Delicious Vegan Matcha Cake with Creamy Buttercream Bliss
Equipment
- - Mixing bowl
- Cake Tins
- - Oven
Ingredients
For the Cake
- 2 tablespoons Matcha Powder Opt for high-quality Japanese matcha.
- 1.5 cups Plain Flour Use gluten-free 1:1 flour blend if needed.
- 1 cup Caster Sugar Brown sugar can be used as a substitute.
- 1/3 cup Vegetable Oil Neutral oils like sunflower are suitable.
- 1 cup Soy Milk Can be replaced with almond, oat, or other plant milk.
- 1/2 cup Cornflour Adds tenderness to the cake.
For the Buttercream
- 1/2 cup Vegan Butter Any vegan butter brand works well.
- 1 tablespoon Cacao Butter Omit if not available.
- 2 cups Icing Sugar
- 1 tablespoon Matcha Powder
For the Vegan Buttermilk
- 1 cup Soy Milk Combined with apple cider vinegar to create buttermilk.
- 1 tablespoon Apple Cider Vinegar
Leavening Agents
- 2 teaspoons Baking Powder Ensure it's fresh for proper rise.
- 1 teaspoon Baking Soda Ensure it's fresh.
Instructions
How to Make Vegan Matcha Cake
- Mix 1 cup of soy milk with 1 tablespoon of apple cider vinegar in a bowl and let it sit for about 5-10 minutes to curdle, creating a vegan buttermilk substitute.
- In a large mixing bowl, combine 1.5 cups of plain flour, 0.5 cups of cornflour, 1 cup of caster sugar, 2 teaspoons of baking powder, 1 teaspoon of baking soda, and 2 tablespoons of matcha powder.
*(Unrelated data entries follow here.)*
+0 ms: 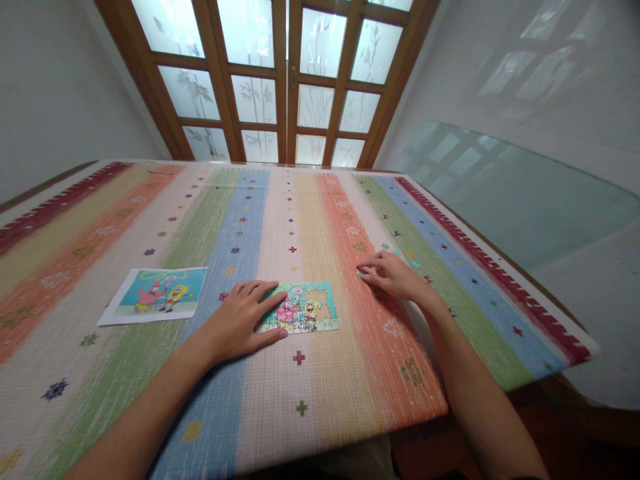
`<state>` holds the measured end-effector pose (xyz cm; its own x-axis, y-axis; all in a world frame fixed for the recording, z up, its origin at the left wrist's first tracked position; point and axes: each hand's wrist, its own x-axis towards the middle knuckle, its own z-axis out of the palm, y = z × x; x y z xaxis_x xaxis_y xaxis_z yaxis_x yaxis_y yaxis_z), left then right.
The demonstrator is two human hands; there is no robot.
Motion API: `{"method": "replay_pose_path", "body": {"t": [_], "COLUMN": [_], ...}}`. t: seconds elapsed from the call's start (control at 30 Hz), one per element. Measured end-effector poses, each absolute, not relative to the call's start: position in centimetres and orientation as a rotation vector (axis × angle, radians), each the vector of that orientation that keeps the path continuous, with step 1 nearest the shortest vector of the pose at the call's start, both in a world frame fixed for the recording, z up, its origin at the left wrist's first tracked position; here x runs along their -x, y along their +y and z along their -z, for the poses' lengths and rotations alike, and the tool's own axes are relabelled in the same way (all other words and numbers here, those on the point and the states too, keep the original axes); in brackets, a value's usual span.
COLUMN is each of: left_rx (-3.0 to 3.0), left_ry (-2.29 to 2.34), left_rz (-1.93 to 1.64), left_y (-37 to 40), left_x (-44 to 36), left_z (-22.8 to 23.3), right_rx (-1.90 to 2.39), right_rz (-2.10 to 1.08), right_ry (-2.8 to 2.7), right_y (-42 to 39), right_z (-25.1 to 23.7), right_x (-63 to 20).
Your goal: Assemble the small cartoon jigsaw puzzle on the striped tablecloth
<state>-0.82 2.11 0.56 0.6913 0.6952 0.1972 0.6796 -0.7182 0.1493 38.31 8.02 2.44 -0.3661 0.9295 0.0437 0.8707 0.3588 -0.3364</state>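
Jigsaw puzzle [301, 312], part-filled, bare patch [323, 299] toward upper right: laid on striped tablecloth [320, 233], its left side steadied by the left hand [237, 323], fingers spread. Puzzle piece [361, 273]: apparently pinched in the right hand [393, 275], right of the puzzle. Step, as judged: piece selected. Next: alignment with the bare patch seemingly called for.

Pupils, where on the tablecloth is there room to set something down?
Free: striped tablecloth from the jigsaw puzzle toward the glazed doors, and between puzzle and near edge. Crowded: the puzzle, partly under the left hand, and around the right hand, with loose puzzle pieces beyond. A printed picture lies left.
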Motion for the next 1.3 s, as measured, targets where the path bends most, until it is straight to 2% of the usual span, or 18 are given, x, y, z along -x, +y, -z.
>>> {"method": "replay_pose_path", "body": {"t": [0.33, 0.7, 0.93, 1.3], "left_rx": [-2.834, -2.806, -2.807, -2.777], "left_ry": [1.139, 1.144, 1.144, 1.140], "left_rz": [-0.379, -0.395, -0.401, -0.420], "left_y": [2.1, 2.1, 2.1, 2.0], "left_x": [0.8, 0.7, 0.8, 0.7], "left_z": [-0.6, -0.7, -0.6, -0.8], "right_rx": [1.586, 1.402, 1.246, 1.274], "right_rz": [-0.444, -0.966, -1.371, -1.242], "right_ry": [-2.355, -2.160, -2.000, -2.104], "right_y": [7.9, 6.2, 4.9, 3.3], "right_z": [-2.8, -4.2, -3.5, -2.7], "right_x": [-37.6, -34.6, -32.0, -29.1]}}
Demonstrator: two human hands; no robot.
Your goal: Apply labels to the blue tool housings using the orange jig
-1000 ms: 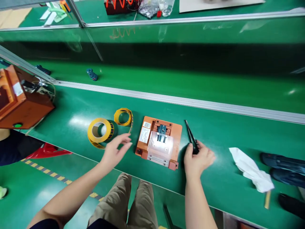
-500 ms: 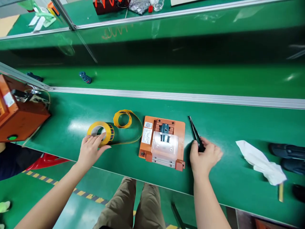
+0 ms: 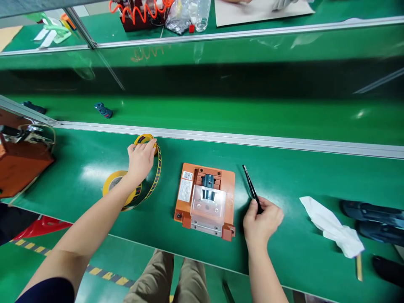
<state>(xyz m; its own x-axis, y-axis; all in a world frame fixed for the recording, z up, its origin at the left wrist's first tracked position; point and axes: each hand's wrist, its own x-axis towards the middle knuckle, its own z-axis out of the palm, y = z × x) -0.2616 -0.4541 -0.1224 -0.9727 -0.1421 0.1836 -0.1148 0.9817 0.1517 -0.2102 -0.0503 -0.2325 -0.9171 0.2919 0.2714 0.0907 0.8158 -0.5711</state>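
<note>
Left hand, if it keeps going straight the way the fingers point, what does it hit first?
The left hand already grips the small yellow tape coil. Its fingers point away from the body, so next would likely come the aluminium rail edging the green bench, though depth is hard to judge.

The left hand (image 3: 141,159) covers most of the small yellow tape loop (image 3: 145,139), the right hand (image 3: 261,219) hides the black tweezers' (image 3: 251,187) rear end, and the orange box (image 3: 19,158) runs off the left edge.
</note>
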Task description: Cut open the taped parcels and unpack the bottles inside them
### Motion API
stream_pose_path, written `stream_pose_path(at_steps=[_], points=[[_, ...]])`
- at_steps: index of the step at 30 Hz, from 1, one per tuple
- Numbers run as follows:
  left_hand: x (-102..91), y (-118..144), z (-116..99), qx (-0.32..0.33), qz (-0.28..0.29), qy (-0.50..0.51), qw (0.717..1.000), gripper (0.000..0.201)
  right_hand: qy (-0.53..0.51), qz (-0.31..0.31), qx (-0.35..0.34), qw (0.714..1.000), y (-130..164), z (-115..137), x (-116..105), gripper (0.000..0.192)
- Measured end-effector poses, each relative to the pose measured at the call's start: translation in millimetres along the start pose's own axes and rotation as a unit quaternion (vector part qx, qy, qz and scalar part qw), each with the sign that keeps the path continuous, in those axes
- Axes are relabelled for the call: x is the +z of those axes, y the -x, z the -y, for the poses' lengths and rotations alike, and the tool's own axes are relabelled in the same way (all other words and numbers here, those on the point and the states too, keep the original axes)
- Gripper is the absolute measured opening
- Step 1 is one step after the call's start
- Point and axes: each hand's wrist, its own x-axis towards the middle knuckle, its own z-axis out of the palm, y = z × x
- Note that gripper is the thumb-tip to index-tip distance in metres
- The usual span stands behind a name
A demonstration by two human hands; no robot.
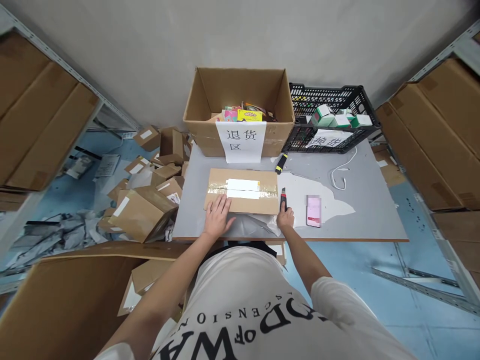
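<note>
On one table [375, 210]: two brown cartons [242, 204] [242, 89], two paper signs [242, 142] [328, 138], one plastic crate [294, 143], one red-and-black utility knife [283, 199], one smartphone [314, 212], one cable [332, 173].

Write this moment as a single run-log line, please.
left hand: flat on taped carton | right hand: holding red-and-black cutter | carton: closed, label on top | phone: on table, beside right hand

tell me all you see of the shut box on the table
The box looks like brown cardboard, oblong and shut. Clear, shiny tape runs lengthwise along its top, with a white label near the middle; any print is unreadable. It lies on the table, long sides roughly parallel to the near edge. The left hand rests on its near left part; the right hand, holding a cutter, is by its near right corner.
</note>
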Motion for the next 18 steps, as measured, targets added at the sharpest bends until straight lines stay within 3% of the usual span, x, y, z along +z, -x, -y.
stream_pose_path(at_steps=[4,6,8,10,14,18], points=[[1.7,0,0,-0.001,-0.006,0.006,1.0,0.068,-0.044,-0.037,0.134,0.989,-19,-3,7,0.065],[2.9,-1,1,-0.002,-0.009,0.013,1.0,0.068,-0.065,-0.104,0.191,0.974,-35,-7,-2,0.062],[4.0,-2,1,-0.006,-0.011,0.021,1.0,0.068,-0.084,-0.199,0.198,0.956,-53,-9,-21,0.061],[4.8,-2,2,-0.006,-0.009,0.028,1.0,0.07,-0.087,-0.256,0.108,0.957,-70,-5,-44,0.063],[4.2,-3,3,0.002,-0.004,0.037,0.999,0.074,-0.009,-0.155,-0.152,0.976,-103,22,-76,0.069],[1.4,-3,3,0.004,0.003,0.038,0.999,0.078,0.078,-0.07,-0.223,0.969,-125,45,-75,0.062]])
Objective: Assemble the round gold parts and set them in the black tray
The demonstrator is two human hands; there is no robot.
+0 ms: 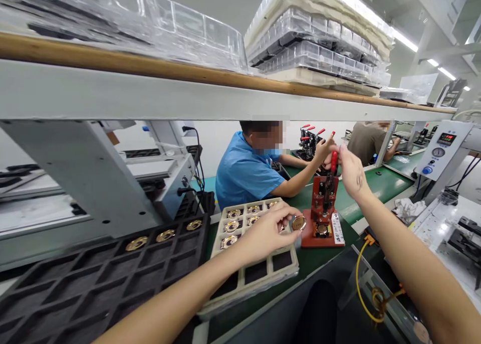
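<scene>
My left hand [268, 228] pinches a small round gold-coloured part [299, 223] just left of a red toggle press [323, 211]. Another round part sits in the base of the press [322, 229]. My right hand [349, 171] grips the red handle [333, 161] of the press, which stands upright. Under my left hand is a beige compartment tray [259, 271] with several gold round parts in its far cells.
A black foam tray [93, 284] with three gold parts lies at left. Two other people sit across the green belt [379, 183]. A shelf with stacked clear trays [315, 48] runs overhead. A control box [439, 151] stands right, and a yellow cable [361, 284] hangs below.
</scene>
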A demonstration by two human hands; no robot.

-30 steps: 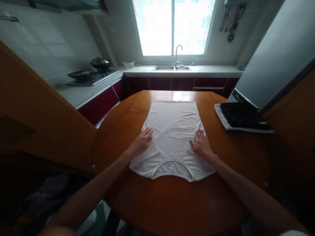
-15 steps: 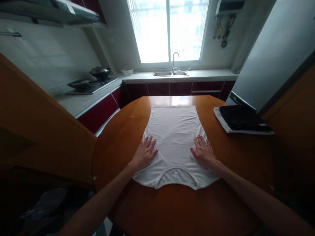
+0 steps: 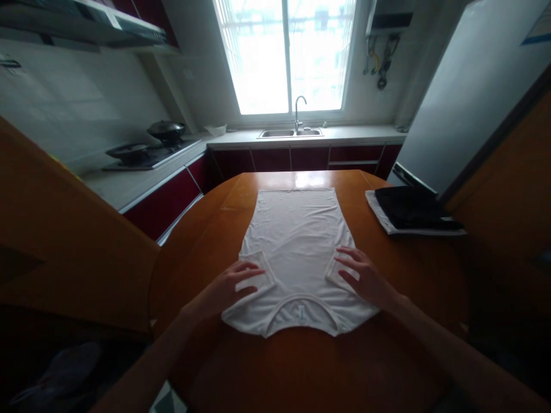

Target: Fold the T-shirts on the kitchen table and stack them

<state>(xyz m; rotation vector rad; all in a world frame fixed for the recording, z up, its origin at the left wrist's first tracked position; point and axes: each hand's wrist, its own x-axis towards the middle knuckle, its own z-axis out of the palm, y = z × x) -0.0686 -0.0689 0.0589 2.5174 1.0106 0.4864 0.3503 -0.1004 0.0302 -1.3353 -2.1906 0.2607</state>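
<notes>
A white T-shirt (image 3: 297, 241) lies flat on the round wooden table (image 3: 301, 367), collar toward me, both sleeves folded inward over the body. My left hand (image 3: 226, 287) hovers over the left folded sleeve, fingers spread and slightly curled, fingertips touching the cloth. My right hand (image 3: 365, 278) rests over the right folded sleeve, fingers apart. Neither hand holds anything.
A folded pile of dark and white clothes (image 3: 411, 211) sits at the table's right edge. Beyond the table runs a kitchen counter with a sink (image 3: 289, 133) under a window and a stove with pans (image 3: 146, 150) at the left. A grey fridge (image 3: 465, 97) stands at the right.
Both hands have slid back toward me along the shirt and lifted from flat palms to raised, spread fingers. The folded sleeves now show. The camera has tilted slightly.
</notes>
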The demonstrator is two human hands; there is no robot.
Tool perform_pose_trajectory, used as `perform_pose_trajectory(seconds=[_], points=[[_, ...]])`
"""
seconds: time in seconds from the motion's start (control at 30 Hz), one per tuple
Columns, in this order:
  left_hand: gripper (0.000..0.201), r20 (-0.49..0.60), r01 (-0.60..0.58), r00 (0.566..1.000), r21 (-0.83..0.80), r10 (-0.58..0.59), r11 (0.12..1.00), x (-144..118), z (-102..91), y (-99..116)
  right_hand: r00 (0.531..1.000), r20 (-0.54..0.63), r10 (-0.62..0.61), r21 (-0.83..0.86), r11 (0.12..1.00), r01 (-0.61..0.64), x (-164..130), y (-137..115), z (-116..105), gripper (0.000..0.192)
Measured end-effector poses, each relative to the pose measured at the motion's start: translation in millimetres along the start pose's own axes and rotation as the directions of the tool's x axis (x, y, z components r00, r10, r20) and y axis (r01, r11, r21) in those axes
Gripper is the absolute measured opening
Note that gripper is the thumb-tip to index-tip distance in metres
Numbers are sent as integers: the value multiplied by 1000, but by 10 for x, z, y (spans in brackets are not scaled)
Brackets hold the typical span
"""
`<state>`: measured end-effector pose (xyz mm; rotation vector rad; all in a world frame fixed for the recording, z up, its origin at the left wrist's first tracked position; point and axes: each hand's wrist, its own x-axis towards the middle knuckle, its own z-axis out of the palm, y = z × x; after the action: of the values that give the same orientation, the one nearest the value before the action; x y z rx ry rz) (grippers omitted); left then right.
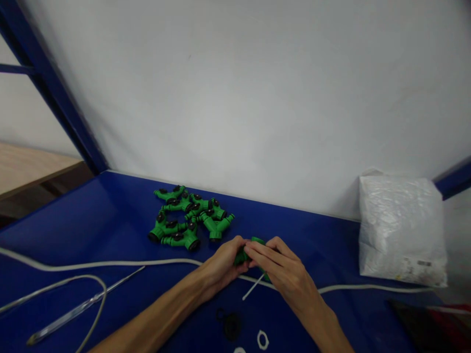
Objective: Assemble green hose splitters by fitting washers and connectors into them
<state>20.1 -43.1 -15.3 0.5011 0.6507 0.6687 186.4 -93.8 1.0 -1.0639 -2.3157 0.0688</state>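
Over the middle of the blue table, my left hand (222,264) is closed around a green Y-shaped hose splitter (241,256). My right hand (289,272) grips the same splitter from the other side, and its fingers cover most of it. A thin pale rod (253,287) sticks out below my right hand; how it is held is hidden. Close below the hands lie a black ring (231,326), a smaller black O-ring (220,314) and a white ring (262,340). Another white ring (239,350) is cut off by the lower picture edge.
Several green hose splitters (191,245) with black valve knobs are grouped behind and left. A white cable (121,263) crosses the table beneath my hands. At left lie a clear-handled screwdriver-like tool (69,316) and a looped cable. A white plastic package (403,230) stands right, against the wall.
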Motion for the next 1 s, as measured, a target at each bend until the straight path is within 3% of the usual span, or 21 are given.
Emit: perform_pose_trajectory(seconds=[0.2, 0.4, 0.67, 0.77, 0.87, 0.93, 1.0], points=[[10, 4, -51, 999, -57, 51, 997, -30, 75, -22, 990, -135, -43, -69, 997, 34, 28, -47, 36, 36], [20, -80, -166, 984, -95, 159, 982, 25, 113, -46, 978, -209, -11, -133, 991, -17, 63, -136, 115, 33], [21, -75, -206, 977, -79, 200, 975, 85, 102, -48, 962, -269, 46, -140, 987, -86, 118, -219, 172, 27], [15, -62, -194, 980, -80, 190, 978, 34, 111, 11, 917, -346, 201, -103, 963, -250, 144, -286, 72, 26], [11, -45, -180, 983, -71, 177, 981, -15, 110, 71, 823, -351, 446, 10, 881, -473, 108, -285, -95, 29], [10, -16, -185, 983, -61, 185, 981, -25, 98, 86, 807, -294, 513, 52, 851, -522, 58, -259, -215, 25], [11, 9, -192, 981, -52, 193, 980, -21, 84, 81, 823, -226, 522, 75, 851, -519, 2, -247, -320, 21]])
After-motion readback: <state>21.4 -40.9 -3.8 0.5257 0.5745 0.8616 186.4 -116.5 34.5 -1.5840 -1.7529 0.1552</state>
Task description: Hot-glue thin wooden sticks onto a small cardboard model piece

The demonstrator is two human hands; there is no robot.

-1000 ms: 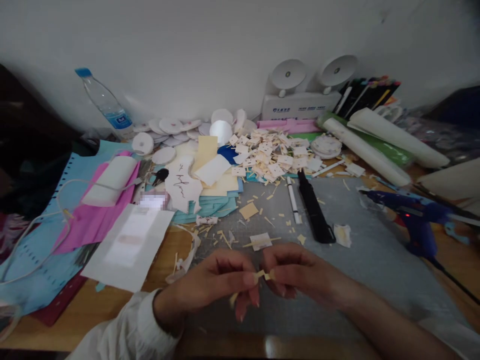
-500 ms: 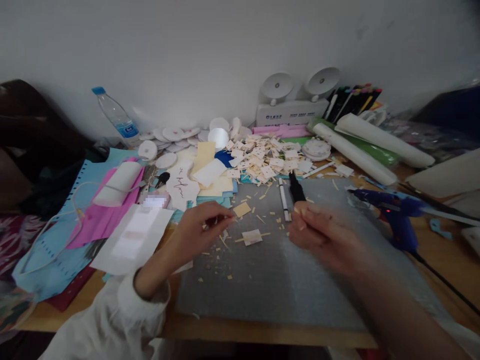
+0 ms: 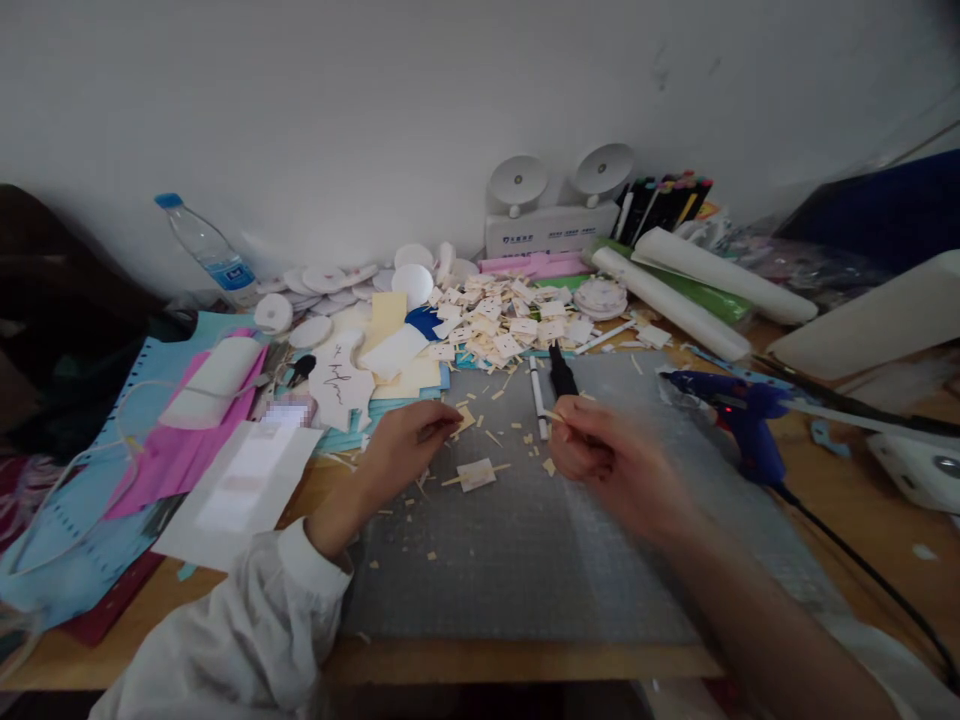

Stir until no streaks remain.
- Pour in ⅓ cup of vegetable oil and the prepared vegan buttermilk into the dry ingredients. Mix gently until just combined.
- Line two 6-inch cake tins with parchment paper.
- Divide the batter evenly between the tins and bake in a preheated oven at 180°C (350°F) for 22-23 minutes, until a toothpick comes out clean.
- In a mixing bowl, beat ½ cup of vegan butter until creamy. Gradually add 2 cups of icing sugar and 1 tablespoon of matcha powder. Mix in 2 tablespoons of melted cacao butter.
- Once cooled, level the tops of each cake. Spread a layer of buttercream between the layers and on top.
- Optional: Dust with extra matcha powder and decorate with fresh strawberries.